Using the listing below, set down each line from the line containing "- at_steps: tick" through the line containing "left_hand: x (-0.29", both ends included, exactly and with nothing added.

DATA EXCERPT Start Marker

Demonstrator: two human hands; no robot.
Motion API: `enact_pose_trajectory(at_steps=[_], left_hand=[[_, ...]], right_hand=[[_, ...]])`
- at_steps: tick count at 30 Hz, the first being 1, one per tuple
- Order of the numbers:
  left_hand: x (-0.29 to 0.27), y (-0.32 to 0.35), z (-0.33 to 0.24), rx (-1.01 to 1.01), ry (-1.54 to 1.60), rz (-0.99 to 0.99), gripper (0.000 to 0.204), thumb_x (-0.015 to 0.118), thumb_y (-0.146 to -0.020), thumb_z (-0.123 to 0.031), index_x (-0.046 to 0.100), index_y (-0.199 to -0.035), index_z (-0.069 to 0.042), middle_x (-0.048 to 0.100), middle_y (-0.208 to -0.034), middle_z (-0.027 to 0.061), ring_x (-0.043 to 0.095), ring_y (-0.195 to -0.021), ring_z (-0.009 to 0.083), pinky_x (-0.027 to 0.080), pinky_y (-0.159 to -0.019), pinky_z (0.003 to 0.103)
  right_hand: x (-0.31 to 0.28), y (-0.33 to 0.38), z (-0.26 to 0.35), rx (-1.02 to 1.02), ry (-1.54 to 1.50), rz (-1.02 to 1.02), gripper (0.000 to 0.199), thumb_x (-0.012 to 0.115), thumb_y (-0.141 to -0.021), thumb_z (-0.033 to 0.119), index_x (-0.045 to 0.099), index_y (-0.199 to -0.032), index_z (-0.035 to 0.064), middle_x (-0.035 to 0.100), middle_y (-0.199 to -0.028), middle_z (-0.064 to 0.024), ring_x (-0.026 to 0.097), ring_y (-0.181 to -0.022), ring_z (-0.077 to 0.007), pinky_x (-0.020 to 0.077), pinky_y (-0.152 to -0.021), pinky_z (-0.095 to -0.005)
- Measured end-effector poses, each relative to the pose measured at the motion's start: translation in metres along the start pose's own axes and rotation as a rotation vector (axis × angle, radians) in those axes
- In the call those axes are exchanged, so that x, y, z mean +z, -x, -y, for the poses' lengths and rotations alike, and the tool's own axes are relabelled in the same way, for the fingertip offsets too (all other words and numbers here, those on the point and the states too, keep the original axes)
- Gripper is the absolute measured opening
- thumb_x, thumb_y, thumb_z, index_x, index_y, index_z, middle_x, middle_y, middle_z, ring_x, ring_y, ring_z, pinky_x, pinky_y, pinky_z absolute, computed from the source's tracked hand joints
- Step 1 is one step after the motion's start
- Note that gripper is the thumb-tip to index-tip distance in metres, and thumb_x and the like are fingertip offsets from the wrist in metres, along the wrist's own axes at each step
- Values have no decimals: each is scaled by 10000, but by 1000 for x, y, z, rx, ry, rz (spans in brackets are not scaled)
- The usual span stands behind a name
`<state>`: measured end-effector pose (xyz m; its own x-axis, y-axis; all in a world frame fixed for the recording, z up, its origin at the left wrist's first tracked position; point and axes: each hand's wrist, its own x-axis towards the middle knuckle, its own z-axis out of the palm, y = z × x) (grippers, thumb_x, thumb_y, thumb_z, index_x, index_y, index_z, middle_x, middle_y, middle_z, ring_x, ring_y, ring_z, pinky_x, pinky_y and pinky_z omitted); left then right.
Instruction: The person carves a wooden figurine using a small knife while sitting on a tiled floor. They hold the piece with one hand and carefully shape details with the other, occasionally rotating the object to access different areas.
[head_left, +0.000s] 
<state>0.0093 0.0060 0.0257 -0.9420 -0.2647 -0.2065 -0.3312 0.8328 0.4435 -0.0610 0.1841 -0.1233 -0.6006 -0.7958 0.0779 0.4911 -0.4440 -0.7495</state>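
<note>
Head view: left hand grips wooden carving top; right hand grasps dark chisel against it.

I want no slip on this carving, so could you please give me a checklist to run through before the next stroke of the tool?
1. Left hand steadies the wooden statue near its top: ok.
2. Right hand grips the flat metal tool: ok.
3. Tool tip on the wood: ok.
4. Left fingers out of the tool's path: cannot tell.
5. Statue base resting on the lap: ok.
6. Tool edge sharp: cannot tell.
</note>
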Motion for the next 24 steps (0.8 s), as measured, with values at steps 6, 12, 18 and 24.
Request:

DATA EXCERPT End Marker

**TASK OUTPUT:**
- at_steps: tick count at 30 Hz, the first being 1, one per tuple
- Order of the numbers:
  left_hand: x (-0.29 to 0.27), y (-0.32 to 0.35), z (-0.33 to 0.24), rx (-1.01 to 1.01), ry (-1.54 to 1.60), rz (-0.99 to 0.99), gripper (0.000 to 0.204), thumb_x (-0.015 to 0.118), thumb_y (-0.146 to -0.020), thumb_z (-0.123 to 0.031), index_x (-0.046 to 0.100), index_y (-0.199 to -0.035), index_z (-0.069 to 0.042), middle_x (-0.048 to 0.100), middle_y (-0.208 to -0.034), middle_z (-0.027 to 0.061), ring_x (-0.043 to 0.095), ring_y (-0.195 to -0.021), ring_z (-0.009 to 0.083), pinky_x (-0.027 to 0.080), pinky_y (-0.159 to -0.019), pinky_z (0.003 to 0.103)

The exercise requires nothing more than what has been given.